Testament de Ruben
DossierTestament de Ruben 2
Nuances du texte source · restitution Déployée · Texte ancien versifié · S2 · statut canonique distinct
Mes enfants, tandis que je vivais le temps de mon repentir, je pris conscience de sept « esprits » qui figurent les puissances d’égarement à l’œuvre dans la conduite humaine.
Sept esprits de Béliar sont présentés comme adversaires de l’être humain : ils prennent la tête des œuvres mauvaises de la jeunesse.
Il distingue en même temps sept esprits appartenant à la structure même de la création humaine, c’est-à-dire sept facultés par lesquelles toute action humaine devient possible.

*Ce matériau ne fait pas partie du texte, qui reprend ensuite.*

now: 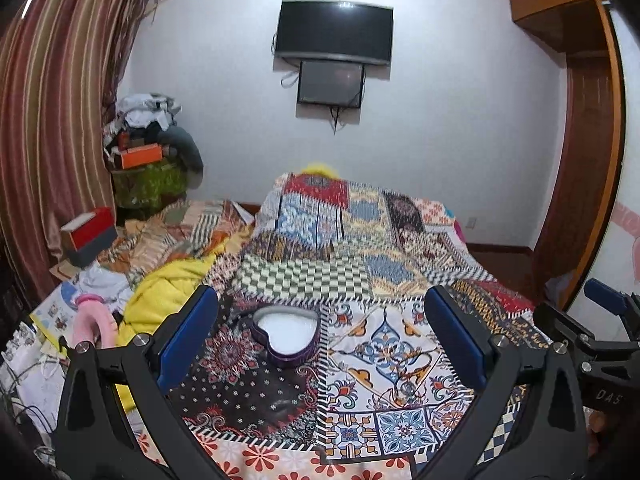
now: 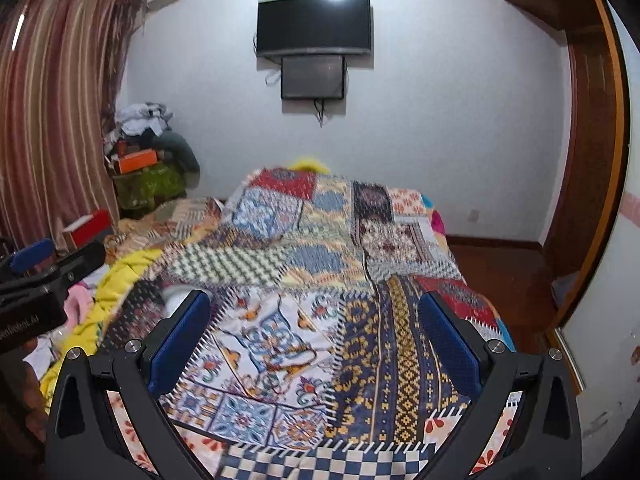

Le premier est l’esprit de vie, principe de la constitution de la personne ; le deuxième est la faculté de voir, avec laquelle peut naître le désir de ce qui est aperçu.
Le troisième est l’ouïe, qui permet de recevoir l’enseignement ; le quatrième est l’odorat, présenté avec les perceptions gustatives, l’aspiration de l’air et la respiration.
Le cinquième est la faculté de parler : elle rend possible la connaissance formulée et transmise.
Le sixième est le goût, par lequel l’être humain reçoit aliments et boissons ; le texte lui rattache la force corporelle, puisque la vigueur se maintient par la nourriture.
Le septième concerne la génération et l’union sexuelle ; lorsque la recherche du plaisir la gouverne, elle devient occasion de péchés.
Cette faculté est décrite comme dernière dans l’ordre de la création mais première dans l’expérience de la jeunesse : lorsqu’elle demeure sans connaissance ni maîtrise, elle entraîne le jeune comme un aveugle vers une fosse, ou comme un animal vers le vide.